Multi-Wavelength or Multi-spectral detectors such as 3IR+UV and UVIR are an improvement over their IR-only detectors counterparts which have been known to either false alarm or lose sensitivity and range in the presence of strong background noise such as direct or reflected light sources or even sun exposure. IR detectors have often relied on Infrared bulk energy growth to as their primary determining factor for fire detection, declaring an alarm when the sensors exceed a given range and ratio. This approach however is prone to trigger from non-fire noise. whether from blackbody radiation, high temperature environments, or simply changes in the ambient lighting. alternatively in another design approach, IR-only detectors may only alarm given perfect conditions and clear signal matches, which results in missing the fire when there is too much noise, such as looking into the sunset.

Modern Flame detectors may also make use of high speed sensors, which allow the capture of the flickering movement of flame, and monitor the pattern and ratios of the spectral output for patterns unique to fire. Higher speed sensors allow for not only faster reaction times, but also more data per second, increasing the level of confidence in fire identification, or false alarm rejection.

Visible sensors

A visible light sensor (for example a camera: 0.4 to 0.7 μm) is able to present an image, which can be understood by a human being. Furthermore, complex image processing analysis can be executed by computers, which can recognize a flame or even smoke. Unfortunately, a camera can be blinded, like a human, by heavy smoke and by fog. It is also possible to mix visible light information (monitor) with UV or infrared information, in order to better discriminate against false alarms or to improve the detection range.^[3] The corona camera is an example of this equipment. In this equipment the information of a UV camera mixed with visible image information. It is used for tracing defects in high voltage equipment and fire detection over high distances.

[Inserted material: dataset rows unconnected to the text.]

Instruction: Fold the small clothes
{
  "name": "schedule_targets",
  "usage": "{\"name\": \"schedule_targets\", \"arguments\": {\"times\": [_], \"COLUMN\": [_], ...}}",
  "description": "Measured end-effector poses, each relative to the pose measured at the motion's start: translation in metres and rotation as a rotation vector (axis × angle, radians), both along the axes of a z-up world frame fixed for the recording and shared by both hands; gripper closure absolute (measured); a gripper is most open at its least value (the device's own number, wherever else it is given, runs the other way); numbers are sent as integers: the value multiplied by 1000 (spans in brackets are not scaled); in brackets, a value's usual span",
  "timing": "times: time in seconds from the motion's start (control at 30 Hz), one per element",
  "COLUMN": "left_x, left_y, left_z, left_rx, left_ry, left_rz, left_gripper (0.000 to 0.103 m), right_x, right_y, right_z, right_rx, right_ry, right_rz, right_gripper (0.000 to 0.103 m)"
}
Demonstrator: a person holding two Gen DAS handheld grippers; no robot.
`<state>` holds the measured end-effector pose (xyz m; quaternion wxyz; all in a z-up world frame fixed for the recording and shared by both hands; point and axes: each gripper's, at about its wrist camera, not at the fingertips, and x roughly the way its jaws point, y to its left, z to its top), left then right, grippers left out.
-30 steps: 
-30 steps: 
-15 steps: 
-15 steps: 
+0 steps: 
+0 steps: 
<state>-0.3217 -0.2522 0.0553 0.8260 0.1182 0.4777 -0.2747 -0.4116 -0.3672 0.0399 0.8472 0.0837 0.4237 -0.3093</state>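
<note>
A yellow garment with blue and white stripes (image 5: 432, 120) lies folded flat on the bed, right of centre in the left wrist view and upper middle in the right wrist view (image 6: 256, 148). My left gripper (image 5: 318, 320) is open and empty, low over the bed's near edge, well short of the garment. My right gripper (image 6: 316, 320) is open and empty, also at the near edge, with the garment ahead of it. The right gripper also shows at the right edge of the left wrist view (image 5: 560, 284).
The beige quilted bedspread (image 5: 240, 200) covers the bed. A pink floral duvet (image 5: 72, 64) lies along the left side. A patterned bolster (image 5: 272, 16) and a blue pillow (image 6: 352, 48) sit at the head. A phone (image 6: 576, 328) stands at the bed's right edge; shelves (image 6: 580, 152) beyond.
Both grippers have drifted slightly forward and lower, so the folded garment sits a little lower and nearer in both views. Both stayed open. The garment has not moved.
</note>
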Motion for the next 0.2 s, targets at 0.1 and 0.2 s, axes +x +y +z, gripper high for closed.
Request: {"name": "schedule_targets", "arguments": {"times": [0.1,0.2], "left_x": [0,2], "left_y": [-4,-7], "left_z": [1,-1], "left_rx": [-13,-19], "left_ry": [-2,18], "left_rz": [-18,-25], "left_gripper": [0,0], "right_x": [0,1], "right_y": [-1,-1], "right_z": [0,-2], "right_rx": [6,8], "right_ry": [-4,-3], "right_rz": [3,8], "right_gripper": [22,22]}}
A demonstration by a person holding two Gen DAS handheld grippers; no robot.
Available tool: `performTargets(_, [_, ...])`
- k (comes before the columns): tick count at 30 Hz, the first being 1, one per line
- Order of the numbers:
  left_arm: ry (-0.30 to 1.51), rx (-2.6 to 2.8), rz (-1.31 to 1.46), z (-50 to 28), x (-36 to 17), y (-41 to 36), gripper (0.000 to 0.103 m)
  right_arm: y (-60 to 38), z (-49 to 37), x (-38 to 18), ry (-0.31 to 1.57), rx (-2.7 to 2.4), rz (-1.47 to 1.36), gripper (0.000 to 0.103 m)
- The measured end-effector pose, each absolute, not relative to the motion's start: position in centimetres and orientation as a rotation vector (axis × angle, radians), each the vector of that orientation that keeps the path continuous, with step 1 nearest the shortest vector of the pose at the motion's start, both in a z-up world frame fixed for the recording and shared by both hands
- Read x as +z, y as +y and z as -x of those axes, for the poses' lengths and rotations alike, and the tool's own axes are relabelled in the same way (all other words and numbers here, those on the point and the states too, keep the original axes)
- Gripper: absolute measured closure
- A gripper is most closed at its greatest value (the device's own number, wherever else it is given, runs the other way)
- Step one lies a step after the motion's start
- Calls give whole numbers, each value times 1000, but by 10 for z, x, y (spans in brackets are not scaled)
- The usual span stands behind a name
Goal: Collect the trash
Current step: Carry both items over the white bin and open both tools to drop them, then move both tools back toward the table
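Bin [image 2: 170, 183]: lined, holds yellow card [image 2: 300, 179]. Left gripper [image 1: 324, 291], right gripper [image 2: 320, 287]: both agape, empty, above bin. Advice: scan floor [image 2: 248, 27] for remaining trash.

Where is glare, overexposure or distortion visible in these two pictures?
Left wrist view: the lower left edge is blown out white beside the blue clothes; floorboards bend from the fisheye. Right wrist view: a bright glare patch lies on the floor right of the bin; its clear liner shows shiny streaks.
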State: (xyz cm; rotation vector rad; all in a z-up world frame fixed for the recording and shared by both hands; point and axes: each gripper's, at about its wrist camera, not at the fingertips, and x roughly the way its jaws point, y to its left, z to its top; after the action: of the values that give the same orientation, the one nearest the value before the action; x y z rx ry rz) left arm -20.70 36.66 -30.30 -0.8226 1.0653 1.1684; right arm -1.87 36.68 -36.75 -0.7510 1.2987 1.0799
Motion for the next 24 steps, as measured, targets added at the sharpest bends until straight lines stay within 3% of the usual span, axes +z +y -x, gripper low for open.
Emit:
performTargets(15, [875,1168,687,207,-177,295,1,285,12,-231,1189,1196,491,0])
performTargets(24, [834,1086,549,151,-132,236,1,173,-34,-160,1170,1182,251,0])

In some detectors, a sensor for visible radiation (light) is added to the design.

Video

Closed-circuit television or a web camera can be used for visual detection of (wavelengths between 0.4 and 0.7 μm). Smoke or fog can limit the effective range of these, since they operate solely in the visible spectrum.^[3]^[4]^[5]

Other types

Ionization current flame detection

The intense ionization within the body of a flame can be measured by means by the phenomena of flame rectification whereby an AC current flows more easily in one direction when a voltage is applied. This current can be used to verify flame presence and quality. Such detectors can be used in large industrial process gas heaters and are connected to the flame control system. They usually act as both flame quality monitors and for flame failure detection. They are also common in a variety of household gas furnaces and boilers.

Problems with boilers failing to stay lit can often be due to dirty flame sensors or to a poor burner surface with which to complete the electrical circuit. A poor flame or one that is lifting off the burner may also interrupt the continuity.^[6]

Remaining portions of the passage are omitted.